Batailles de chiffres et de discours idéologiques autour du travail dominical, à grands coups de petites phrases, de rapports ou de sondages contradictoires. Entre coups bas en verbes hauts, les débats politiques sont manifestement loin d’être à la hauteur des enjeux. Il n’est pas seulement question d’économie, de croissance ou d’emplois, mais aussi d’une certaine conception de la liberté.
Le travail du dimanche est devenue le nouveau cheval de bataille d’idéologues en mal de combat électoraliste. Depuis que la gauche est devenue libérale, il faut bien se trouver de nouveaux ennemis, d’un bout à l’autre de l’échiquier politique. Devenues le dernier symbole à la mode de « l’exploitation par le grand capital », les demandes d’ouverture du dimanche se heurtent à une farouche résistance politique, notamment de la part de ceux qui considèrent que le progrès passe uniquement par l’égalité.

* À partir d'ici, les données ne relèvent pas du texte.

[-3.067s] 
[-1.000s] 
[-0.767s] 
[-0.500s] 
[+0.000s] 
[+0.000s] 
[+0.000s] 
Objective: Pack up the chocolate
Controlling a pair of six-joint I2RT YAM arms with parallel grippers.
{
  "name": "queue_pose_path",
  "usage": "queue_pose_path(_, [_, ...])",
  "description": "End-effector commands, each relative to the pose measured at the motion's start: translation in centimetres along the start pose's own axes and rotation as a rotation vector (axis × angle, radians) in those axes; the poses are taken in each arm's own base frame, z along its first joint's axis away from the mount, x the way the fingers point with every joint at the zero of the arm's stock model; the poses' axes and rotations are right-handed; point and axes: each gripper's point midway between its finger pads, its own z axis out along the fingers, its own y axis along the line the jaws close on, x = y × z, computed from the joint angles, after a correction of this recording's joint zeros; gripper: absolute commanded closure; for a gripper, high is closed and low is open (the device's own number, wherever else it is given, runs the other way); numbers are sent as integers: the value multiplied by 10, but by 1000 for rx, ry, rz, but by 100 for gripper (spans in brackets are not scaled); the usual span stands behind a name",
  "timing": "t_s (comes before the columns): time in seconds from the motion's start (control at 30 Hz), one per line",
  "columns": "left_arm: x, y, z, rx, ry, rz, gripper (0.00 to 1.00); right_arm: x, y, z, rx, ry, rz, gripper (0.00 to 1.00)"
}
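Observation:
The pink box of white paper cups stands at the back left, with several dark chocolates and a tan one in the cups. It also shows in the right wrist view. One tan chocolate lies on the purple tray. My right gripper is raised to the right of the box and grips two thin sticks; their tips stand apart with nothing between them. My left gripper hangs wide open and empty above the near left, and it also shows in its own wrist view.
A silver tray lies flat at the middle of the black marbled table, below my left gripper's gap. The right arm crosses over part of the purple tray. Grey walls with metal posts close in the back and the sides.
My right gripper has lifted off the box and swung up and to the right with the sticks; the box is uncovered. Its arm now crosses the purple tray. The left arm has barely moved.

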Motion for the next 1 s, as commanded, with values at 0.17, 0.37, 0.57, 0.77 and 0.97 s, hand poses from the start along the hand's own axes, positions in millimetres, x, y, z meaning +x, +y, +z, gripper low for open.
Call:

Vouant aux gémonies les progrès pour les libertés que pourraient apporter la remise à plat d’une législation complexe et datée, ils en oublient d’ailleurs qu’elle est aussi injuste qu’inégalitaire. Et il est pour le moins piquant de voir de nouveaux Robespierre se draper en défenseurs de la famille et d’une sacralisation du dimanche chômé. Mais le projet de loi en préparation ne corrige pas réellement le tir, même s’il va a priori dans le bon sens. Mesurettes pour les uns, esclavagisme pour les autres, le projet se heurte à l’écueil habituel : à ne vouloir froisser personne, on mécontente tout le monde.
Tirs fratricides
La Mairie de Paris, la première, y va de ses petits tacles au gouvernement. Sur fond d’une argumentation parcellaire (1) (peu de données chiffrées à l’exception de résultats de sondages de provenance inconnue), l’ambitieuse maire de Paris souhaite surtout faire entendre sa voix dans le débat, en réclamant plus de pouvoir de décision pour sa chapelle. Alors que tout le monde ou presque est d’accord sur les mesures à prendre (extension des PUCE, du nombre de dimanche ouvrés, ouverture dominicale pour les gares…), la contestation porte surtout sur le détenteur futur de l’autorité sur les ouvertures : qui décidera, du maire ou du préfet ? Une querelle de clochers, qui passe surtout à côté des vrais enjeux. Même dans son propre camp, les avis sont plus que partagés : « Ce rapport n’est pas au niveau du débat. Moi je veux bien qu’on ait quelques mesurettes, mais ce n’est pas le sujet », estime (2) ainsi Christophe Caresche, députe socialiste de Paris.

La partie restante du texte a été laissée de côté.